Is any convenient tool or feature available that makes the operations on the script distributable across multiple processes without disrupting the overall structure of the script? I am not aware of a Bash builtin feature, but one surely would be useful.
Upvotes: 2
Views: 923
Reputation: 33748
A useful objective would be to distribute this logic across several child processes that each run separate filter loops, and which, in turn, each consume blocks of lines from the generator, and which each produce output blocks concatenated into the sort operation. Functionality of this kind is available through tools such as GNU Parallel, but using them requires invoking an external command to run in the pipe.
You will rarely see bash scripts that do not invoke external commands. You even use sort
in your pipe, and sort
is an external command.
Is any convenient tool ...
Without your definition of 'convenient tool' that is impossible to answer. I would personally find parallel --pipe cmd
convenient, but maybe it does not fit your definition.
... or feature available that makes the operations on the script distributable across multiple processes without disrupting the overall structure of the script? I am not aware of a Bash builtin feature, but one surely would be useful.

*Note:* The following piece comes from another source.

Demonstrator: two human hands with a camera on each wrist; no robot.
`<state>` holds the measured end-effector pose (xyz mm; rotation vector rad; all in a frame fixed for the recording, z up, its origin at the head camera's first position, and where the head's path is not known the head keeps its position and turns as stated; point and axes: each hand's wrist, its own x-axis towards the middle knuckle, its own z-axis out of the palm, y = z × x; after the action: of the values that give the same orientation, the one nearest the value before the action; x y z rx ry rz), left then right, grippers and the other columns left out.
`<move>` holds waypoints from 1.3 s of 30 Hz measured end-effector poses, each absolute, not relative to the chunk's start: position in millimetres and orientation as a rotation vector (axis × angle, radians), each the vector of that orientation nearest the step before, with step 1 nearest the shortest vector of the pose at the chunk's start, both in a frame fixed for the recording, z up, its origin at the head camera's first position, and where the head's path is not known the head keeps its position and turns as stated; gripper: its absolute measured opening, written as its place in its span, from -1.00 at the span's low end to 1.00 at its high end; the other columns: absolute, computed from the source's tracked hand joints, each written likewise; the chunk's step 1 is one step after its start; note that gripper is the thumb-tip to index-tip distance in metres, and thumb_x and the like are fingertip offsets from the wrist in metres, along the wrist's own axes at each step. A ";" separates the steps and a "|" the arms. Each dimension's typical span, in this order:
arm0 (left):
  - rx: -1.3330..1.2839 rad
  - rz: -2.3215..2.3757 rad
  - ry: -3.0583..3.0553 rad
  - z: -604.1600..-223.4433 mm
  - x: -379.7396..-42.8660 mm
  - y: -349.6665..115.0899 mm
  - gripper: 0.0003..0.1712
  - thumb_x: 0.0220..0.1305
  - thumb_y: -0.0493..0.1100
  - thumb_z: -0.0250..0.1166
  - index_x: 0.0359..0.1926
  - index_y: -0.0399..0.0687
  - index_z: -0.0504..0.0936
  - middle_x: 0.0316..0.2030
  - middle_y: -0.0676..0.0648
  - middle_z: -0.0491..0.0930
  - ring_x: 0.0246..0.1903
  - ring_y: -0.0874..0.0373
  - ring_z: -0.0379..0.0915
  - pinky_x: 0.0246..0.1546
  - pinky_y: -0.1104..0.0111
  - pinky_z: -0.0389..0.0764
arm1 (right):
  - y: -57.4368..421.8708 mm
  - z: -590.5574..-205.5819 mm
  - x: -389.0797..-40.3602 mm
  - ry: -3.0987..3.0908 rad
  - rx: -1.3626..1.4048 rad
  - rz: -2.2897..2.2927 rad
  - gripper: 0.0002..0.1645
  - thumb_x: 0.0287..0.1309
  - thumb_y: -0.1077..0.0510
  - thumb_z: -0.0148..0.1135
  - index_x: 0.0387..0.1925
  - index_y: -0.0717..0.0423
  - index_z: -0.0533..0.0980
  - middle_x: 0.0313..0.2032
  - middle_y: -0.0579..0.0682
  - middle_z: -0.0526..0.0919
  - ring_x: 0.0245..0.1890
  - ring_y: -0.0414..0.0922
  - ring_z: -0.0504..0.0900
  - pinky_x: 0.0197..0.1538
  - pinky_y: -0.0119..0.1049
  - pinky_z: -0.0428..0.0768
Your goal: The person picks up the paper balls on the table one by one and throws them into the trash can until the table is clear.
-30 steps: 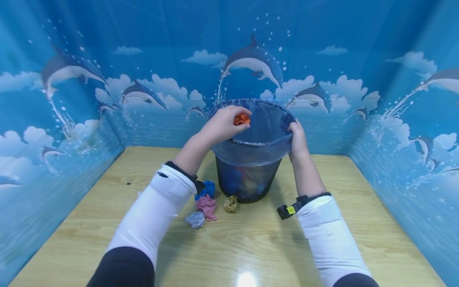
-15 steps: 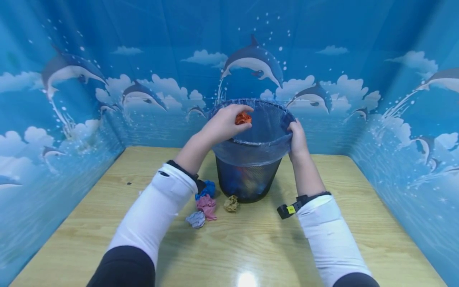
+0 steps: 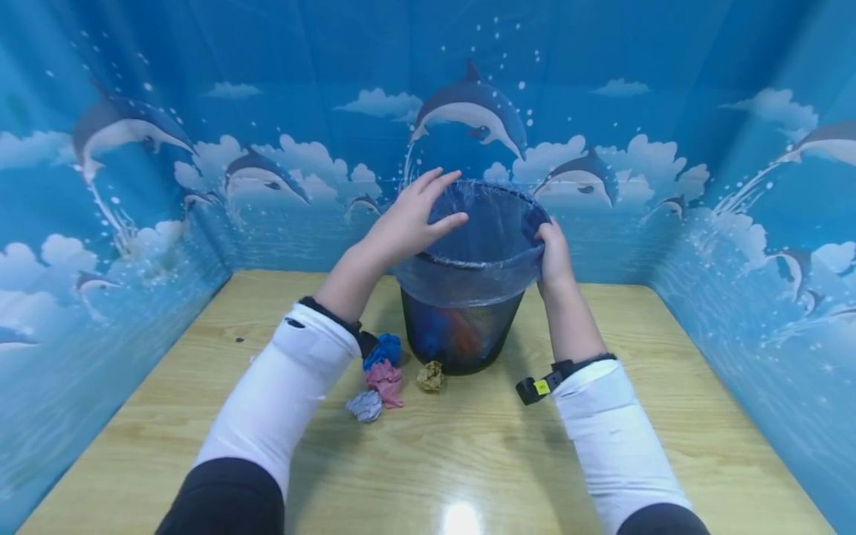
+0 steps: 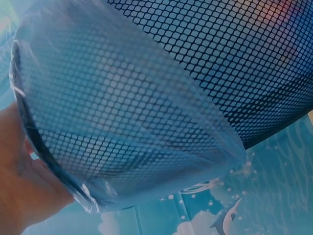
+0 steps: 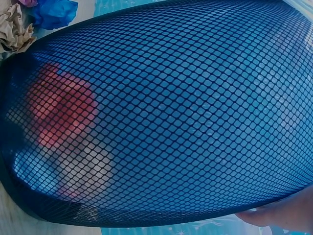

There is no Bash builtin. It is the primary reason why GNU Parallel has the --pipe
option.
Using | parallel --pipe myfilter |
seems to fit quite well with the overall structure of the script.
Upvotes: 0
Reputation: 33748
The issue with invoking an external command is the lack of code manageability with respect to moving the filter logic into some command that can be called independently.
If that is the reason for not using GNU Parallel, it sounds as if you are not aware of parallel --embed
.
--embed
is made exactly because people have a need to have GNU Parallel in the same file as the rest of the code.
[output from parallel --embed]
myfilter() {
while read line; do
# Run tests and filters on line
if [ "$tests_pass" ]; then
echo "$filtered_line"
fi
done
}
export -f myfilter
<generate_data> | parallel --pipe myfilter | sort <sort_option> | <consume_data>
The resulting script will run even if GNU Parallel is not installed.
Upvotes: 3